Her eyes drifted down, lost in memories.

“Everybody needs to eat?” he asked quietly, not looking at her.

“...yes,” she said at last, soft and ashamed, just as unable to look at him as he was unable to look at her. “The weak get eaten by the strong. Then the strong get weak and get eaten. That's nature.”

Spike clenched his hands together tightly. It was like she was reciting the primary rule of his life, not even realizing it.

“I read a book once that called it natural selection,” she went on. “Because over time, it's supposed to make a species stronger for their environment. If, if it doesn't kill them for being too weak.”

“That's kind of a big if.”

“Yes. I thought so, too.”

“Fluttershy?”

“Yes, Spike?”

“You're kind of a weak pony.”

She smiled wryly. “I think you and Rainbow can actually find something to agree on, then.”

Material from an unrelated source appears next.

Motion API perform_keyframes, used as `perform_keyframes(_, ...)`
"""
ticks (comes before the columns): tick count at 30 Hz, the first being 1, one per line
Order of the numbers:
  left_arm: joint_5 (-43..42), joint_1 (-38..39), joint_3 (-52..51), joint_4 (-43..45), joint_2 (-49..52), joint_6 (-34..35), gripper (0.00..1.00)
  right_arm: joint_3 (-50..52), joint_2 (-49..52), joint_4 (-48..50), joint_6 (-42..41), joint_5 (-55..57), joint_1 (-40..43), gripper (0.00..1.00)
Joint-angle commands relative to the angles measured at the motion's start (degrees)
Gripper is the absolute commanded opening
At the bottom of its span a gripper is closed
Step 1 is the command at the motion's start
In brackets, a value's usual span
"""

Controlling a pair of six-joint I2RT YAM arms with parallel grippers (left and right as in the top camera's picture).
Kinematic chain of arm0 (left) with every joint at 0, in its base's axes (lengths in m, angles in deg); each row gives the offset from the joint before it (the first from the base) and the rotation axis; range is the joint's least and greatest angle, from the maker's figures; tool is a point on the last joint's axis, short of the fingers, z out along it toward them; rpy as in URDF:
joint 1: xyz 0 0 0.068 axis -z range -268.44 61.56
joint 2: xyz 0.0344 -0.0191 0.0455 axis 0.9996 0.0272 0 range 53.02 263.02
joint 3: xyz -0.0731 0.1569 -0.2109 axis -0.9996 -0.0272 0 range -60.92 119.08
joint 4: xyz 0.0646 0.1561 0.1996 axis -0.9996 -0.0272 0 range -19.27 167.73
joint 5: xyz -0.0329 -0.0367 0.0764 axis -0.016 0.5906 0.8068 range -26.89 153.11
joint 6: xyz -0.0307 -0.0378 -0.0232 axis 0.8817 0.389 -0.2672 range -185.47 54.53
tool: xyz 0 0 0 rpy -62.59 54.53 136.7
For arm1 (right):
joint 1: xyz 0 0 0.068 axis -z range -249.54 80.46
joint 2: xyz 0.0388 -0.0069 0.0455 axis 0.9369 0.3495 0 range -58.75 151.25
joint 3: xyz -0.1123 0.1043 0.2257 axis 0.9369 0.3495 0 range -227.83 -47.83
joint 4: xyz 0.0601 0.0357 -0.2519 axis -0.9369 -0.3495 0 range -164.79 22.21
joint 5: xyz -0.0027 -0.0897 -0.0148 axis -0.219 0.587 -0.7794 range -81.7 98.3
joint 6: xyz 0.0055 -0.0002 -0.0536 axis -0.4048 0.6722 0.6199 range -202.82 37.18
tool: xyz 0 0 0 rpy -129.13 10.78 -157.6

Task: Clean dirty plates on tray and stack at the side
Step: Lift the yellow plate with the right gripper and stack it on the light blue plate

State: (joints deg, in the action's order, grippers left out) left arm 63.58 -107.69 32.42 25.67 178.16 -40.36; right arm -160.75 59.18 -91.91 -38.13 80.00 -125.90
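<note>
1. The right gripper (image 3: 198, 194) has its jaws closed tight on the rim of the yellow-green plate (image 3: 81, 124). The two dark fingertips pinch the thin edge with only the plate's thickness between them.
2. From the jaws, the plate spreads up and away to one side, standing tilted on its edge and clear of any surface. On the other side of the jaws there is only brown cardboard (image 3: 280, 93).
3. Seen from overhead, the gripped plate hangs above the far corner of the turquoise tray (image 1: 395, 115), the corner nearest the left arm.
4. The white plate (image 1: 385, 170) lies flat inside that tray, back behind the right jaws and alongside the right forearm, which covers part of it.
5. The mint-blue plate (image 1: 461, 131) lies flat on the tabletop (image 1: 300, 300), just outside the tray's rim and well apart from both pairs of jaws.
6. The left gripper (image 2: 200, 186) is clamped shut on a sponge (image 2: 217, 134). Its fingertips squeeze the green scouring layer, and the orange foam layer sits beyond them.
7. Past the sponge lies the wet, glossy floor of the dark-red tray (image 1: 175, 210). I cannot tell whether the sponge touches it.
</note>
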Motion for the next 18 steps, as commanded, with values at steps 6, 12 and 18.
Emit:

He snuggled into her, ignoring that bulge at her belly, not up to any more paranoia or investigativeness or planning for revolutions tonight. He just wanted to be still and sleep. “I like you that way though. Don't ever be a strong pony, okay Fluttershy?”

“I won't.”

They fell asleep on the couch, nestling against each other. In the last dredges of consciousness, Spike was aware of her leaning her head over to kiss him again, and this time, he didn't so much as flinch. Safe. Safe. He was safe. The kiss lingered on the cut at his forehead, nuzzling it, warmer and damper than the first one. Almost ticklish.

It was only the next day that Spike could think clearly enough to realize what those sensations had meant, the difference between the first kiss in the second one.

That moist, ticklish feeling had been her tongue, lapping softly at the crust of blood at his temple.